E eu já escutei de tudo nessa vida - Ah, meu bom Deus, quanta paciência tenho...

Pois bem, a política das trocas não funciona nessa situação. E eu explico - essa gente não tem a mesma disposição para ouvir. Falta-lhe um certo senso, mesmo que possa ser fingido, de fascínio pelo semelhante (a não ser que esse seja de interesse sexual, romântico ou econômico.).

Por ser teimosa, aplico-me a autoflagelação de contar alguns fatos da minha vida para alguns desse círculo. E, como esperado, recebo umas poucas linhas com frases pré-fabricadas como resposta. Muitas vezes essas até demoram, ou, sendo clássica, o silêncio ensurdecedor da indiferença deles ecoa pelo ar.

E aconteceu mais uma vez por esses dias. Eu descobri a verdadeira história por trás das ações de um ex caso de alguns anos atrás, a paixão avassaladora da minha vida. E num ímpeto de partilhar a história bizarra, mergulhada em um total frenesi, contei tudo a uma conhecida.

E, bem, veio-me, depois de ser extremamente cozinhada, duas frases resumidas como resposta em um aplicativo de celular desses bastante comuns agora. E olha que eu praticamente narrei um livro em áudio para ela...

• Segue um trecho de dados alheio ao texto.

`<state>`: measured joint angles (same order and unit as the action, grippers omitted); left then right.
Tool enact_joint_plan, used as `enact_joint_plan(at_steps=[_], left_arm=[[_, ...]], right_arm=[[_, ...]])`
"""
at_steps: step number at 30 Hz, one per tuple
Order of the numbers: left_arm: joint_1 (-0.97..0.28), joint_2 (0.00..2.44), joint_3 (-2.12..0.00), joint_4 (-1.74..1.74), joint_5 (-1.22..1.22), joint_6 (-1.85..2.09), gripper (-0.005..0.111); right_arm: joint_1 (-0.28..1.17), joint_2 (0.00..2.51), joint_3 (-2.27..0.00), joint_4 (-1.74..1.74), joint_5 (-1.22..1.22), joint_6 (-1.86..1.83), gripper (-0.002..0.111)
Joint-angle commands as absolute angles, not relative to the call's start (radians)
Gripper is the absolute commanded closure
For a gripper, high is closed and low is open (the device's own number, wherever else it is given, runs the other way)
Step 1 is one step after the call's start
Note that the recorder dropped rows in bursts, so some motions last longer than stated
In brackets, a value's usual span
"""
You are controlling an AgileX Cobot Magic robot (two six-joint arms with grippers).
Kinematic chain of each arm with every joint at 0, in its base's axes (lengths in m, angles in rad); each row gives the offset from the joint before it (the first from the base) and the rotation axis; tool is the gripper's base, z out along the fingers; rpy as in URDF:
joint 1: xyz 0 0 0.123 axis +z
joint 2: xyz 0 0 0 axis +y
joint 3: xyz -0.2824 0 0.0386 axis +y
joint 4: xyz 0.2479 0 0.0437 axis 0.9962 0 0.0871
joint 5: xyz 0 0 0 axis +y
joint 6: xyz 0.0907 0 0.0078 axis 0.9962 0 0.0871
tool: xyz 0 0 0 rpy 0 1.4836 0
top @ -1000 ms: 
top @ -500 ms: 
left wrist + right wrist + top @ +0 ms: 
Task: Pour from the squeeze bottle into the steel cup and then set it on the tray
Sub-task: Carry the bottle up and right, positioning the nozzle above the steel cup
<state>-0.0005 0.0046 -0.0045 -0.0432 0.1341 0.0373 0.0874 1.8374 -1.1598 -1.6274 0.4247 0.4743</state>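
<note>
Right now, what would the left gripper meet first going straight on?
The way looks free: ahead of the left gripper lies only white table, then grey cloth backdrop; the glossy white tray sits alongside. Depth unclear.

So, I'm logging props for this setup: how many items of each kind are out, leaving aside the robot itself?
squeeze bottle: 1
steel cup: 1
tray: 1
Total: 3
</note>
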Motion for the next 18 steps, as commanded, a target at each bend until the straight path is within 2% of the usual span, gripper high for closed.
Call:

O mais interessante nisso tudo é que esta mesma pessoa é uma das muitas que encaixa-se fielmente nas linhas iniciais desse texto. Em outro momento, não muito distante desse, contou-me ela sobre sua vida atual, problemas e dúvidas. Eu dei um suporte específico em uma situação grave até. Obviamente, os supostos amores, assunto preferido da unanimidade, foi o carro-chefe nesse confessionário. Cabe-me aqui dizer que sua limitação é notada às vistas. Porém acreditava que, culpando de antemão um desvario meu, este ser, ao menos, não tornaria-se monossilábico e enlatado - Que grande, grande engano!

Mais adiante vi, por meio de uma rede social (o oráculo das podridões), que a mesma estava ocupada estudando e... Escutando música... Certo, ora! Um motivo justo. Não, calma aí um bocadinho... Quando suas lágrimas vieram à tona e ela precisava urgentemente desabafar, não lembro-me de ser indagada se eu estava ocupada... O que recordo-me é de ter dito - Vem agora para cá!

Por mais frívolas e restritas que determinadas pessoas possam aparentar ser (e de fato é assim), elas, em seus instintos primitivos, tem a esperteza intrínseca em sua essência. O ser humano é, naturalmente, egoísta. Um fato. Mas alguns, lapidados e muito maquiavélicos, conseguem mascarar essa predisposição em benefício próprio, teatralizando e suportando muitas situações que odeiam. Uma hora, ou outra, isso servirá. Já os primeiros... Acabam afundados em sua lama, procurando outros para contar suas proezas de botequim.

Chafurdar na areia com água é a vida de muita gente. E eu gosto muito de observar esse cenário - há algo de muito misterioso na degradação humana.

Contudo deixo aqui meu agradecimento a esses seres tão convidativos. Se não fosse por suas vidas tolas e seus atos odiosamente grotescos, metade dos meus escritos não existiria.